_WHAT YOU SHOULD DO_:
Whichever lines of the entries hold the word "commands" should be identified and copied.
:: MATERIAL PROVIDED
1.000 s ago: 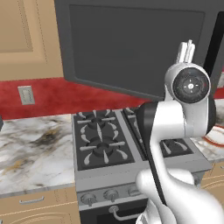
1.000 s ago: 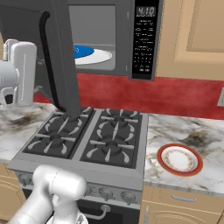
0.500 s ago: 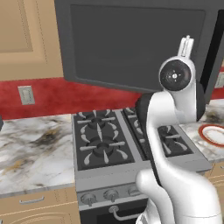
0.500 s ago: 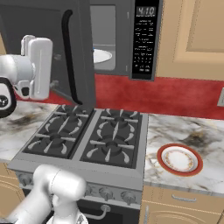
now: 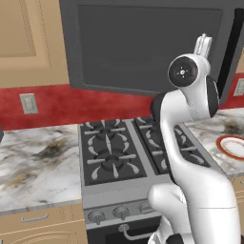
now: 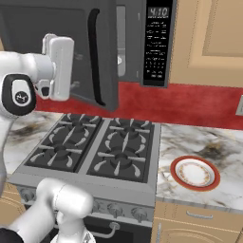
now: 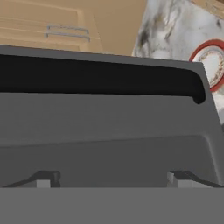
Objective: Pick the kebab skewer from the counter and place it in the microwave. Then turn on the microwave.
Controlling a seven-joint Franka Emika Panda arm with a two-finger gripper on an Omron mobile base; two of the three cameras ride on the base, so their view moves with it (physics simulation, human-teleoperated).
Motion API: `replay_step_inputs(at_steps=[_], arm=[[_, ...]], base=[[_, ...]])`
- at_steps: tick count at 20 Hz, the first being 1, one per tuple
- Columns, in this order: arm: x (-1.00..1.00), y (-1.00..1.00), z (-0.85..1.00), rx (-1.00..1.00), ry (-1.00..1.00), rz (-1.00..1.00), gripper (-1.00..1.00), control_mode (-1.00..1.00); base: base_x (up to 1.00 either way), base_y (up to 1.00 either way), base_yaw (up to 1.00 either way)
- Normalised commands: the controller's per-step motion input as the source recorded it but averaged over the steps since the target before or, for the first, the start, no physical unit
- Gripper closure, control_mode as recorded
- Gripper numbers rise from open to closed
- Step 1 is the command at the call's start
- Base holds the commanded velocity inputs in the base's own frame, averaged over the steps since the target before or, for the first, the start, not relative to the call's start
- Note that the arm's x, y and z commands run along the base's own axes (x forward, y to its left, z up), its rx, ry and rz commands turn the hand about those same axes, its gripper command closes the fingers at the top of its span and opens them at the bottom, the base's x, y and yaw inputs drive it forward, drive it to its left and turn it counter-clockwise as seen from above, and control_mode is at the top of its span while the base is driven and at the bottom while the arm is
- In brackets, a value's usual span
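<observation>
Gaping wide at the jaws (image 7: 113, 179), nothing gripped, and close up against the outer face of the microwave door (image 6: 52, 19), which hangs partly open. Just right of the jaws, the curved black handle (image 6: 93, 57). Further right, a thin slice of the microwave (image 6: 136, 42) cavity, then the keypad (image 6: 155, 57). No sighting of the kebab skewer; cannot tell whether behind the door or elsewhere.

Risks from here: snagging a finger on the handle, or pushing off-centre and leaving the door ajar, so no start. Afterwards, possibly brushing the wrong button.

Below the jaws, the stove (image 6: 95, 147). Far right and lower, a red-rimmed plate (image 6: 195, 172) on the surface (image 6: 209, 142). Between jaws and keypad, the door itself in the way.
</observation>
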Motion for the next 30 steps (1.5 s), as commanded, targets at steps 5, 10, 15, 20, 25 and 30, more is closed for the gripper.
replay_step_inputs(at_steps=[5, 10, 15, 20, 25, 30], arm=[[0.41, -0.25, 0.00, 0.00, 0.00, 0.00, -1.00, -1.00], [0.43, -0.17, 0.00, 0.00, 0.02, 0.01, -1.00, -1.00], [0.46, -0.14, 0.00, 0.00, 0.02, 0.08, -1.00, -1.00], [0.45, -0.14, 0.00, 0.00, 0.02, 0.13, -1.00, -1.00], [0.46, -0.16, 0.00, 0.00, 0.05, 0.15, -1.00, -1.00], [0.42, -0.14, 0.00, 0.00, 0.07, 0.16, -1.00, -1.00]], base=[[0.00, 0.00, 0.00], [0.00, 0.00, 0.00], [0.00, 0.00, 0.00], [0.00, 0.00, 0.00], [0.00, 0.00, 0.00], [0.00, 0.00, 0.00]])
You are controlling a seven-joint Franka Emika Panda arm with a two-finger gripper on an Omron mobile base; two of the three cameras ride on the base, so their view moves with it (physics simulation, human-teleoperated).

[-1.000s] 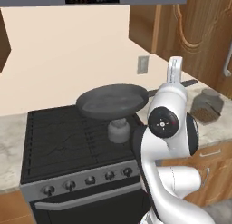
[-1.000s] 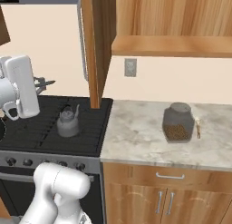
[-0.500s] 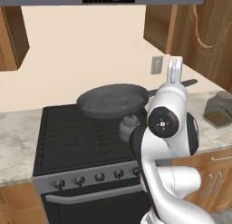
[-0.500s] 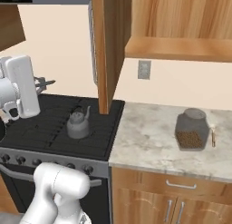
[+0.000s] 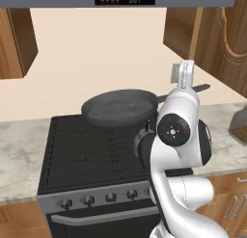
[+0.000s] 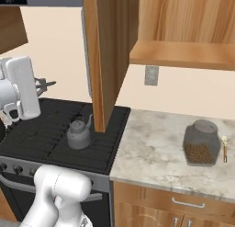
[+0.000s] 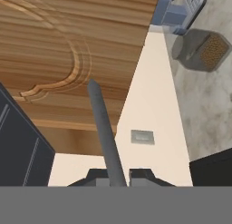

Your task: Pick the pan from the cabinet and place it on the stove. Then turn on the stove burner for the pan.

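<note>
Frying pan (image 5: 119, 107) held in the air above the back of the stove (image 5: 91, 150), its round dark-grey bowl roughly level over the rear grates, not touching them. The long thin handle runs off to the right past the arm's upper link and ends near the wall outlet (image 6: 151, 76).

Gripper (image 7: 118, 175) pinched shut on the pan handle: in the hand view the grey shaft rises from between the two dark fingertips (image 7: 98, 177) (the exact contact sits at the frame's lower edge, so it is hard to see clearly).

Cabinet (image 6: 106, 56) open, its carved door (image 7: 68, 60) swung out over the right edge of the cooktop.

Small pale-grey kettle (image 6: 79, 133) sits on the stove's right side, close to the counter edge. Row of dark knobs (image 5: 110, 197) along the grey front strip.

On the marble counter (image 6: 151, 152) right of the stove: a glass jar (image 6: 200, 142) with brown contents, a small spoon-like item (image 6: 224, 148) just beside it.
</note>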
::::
_RESULT_:
- Normalised commands: the controller's per-step motion input as the source recorded it but averaged over the steps since the target before or, for the first, the start, no physical unit
- Note that the arm's x, y and z commands run along the base's own axes (x forward, y to its left, z up), its rx, ry and rz commands turn the hand about those same axes, its gripper command closes the fingers at the top of its span and opens them at the bottom, the base's x, y and yaw inputs drive it forward, drive it to its left and turn it counter-clockwise as seen from above, and control_mode is at the top of its span while the base is driven and at the bottom while the arm is

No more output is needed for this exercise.